▶ _Required work_: Nothing beyond the line containing "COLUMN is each" should be printed; print each line exactly from the first line of the listing below through it.
□ □ □ □ □ □ □
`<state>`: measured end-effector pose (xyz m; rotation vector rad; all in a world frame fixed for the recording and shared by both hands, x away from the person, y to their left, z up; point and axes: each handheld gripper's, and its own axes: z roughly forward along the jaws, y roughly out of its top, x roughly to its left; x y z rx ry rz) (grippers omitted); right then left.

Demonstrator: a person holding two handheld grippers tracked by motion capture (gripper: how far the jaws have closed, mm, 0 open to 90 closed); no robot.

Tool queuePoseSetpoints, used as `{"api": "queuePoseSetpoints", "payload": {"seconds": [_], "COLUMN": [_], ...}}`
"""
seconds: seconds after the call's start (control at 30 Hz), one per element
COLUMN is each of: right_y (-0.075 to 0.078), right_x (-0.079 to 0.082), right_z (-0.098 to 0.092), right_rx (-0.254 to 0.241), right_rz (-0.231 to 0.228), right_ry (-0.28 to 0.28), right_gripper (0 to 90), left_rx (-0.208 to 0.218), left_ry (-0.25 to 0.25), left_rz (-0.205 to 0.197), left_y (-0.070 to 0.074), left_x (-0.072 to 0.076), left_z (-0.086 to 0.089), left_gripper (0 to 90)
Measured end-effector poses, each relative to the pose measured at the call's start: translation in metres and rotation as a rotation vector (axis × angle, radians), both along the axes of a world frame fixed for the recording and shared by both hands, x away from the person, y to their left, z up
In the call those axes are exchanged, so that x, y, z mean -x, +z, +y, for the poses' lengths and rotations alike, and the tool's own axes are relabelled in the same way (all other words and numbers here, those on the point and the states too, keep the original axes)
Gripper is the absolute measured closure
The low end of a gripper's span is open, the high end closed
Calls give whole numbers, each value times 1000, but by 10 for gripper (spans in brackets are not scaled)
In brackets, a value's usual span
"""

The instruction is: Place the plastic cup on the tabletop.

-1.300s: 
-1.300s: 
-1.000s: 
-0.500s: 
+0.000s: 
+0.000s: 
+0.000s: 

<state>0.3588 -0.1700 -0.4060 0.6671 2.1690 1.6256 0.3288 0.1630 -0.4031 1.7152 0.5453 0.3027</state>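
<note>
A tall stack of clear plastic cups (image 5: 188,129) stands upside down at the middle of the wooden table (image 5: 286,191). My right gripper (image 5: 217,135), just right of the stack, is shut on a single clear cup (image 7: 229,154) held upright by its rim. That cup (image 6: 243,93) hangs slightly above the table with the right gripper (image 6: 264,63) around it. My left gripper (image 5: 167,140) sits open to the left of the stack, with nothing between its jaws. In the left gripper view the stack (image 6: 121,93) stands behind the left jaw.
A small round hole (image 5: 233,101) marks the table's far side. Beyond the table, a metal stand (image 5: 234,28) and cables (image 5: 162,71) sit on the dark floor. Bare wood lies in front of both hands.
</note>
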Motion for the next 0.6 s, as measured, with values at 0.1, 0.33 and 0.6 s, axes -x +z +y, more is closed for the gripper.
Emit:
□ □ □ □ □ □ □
▶ _The answer_:
`<state>`: measured end-effector pose (xyz m; rotation vector rad; all in a world frame fixed for the recording and shared by both hands, x away from the person, y to their left, z up; point and axes: each handheld gripper's, and its own axes: z roughly forward along the jaws, y roughly out of its top, x roughly to its left; x y z rx ry rz) (grippers omitted); right then left.

Demonstrator: a person holding two handheld grippers tracked by motion capture (gripper: how far the jaws have closed, mm, 0 open to 90 closed); no robot.

Tool queuePoseSetpoints, used as `{"api": "queuePoseSetpoints", "payload": {"seconds": [_], "COLUMN": [_], ...}}`
"""
seconds: seconds after the call's start (control at 30 Hz), one per element
COLUMN is each of: right_y (-0.075 to 0.078), right_x (-0.079 to 0.082), right_z (-0.098 to 0.092), right_rx (-0.254 to 0.241), right_rz (-0.231 to 0.228), right_ry (-0.28 to 0.28), right_gripper (0 to 90), left_rx (-0.208 to 0.218), left_ry (-0.25 to 0.25), left_rz (-0.205 to 0.197), left_y (-0.070 to 0.074), left_x (-0.072 to 0.076), left_z (-0.086 to 0.089), left_gripper (0 to 90)

No more output will be given for this exercise.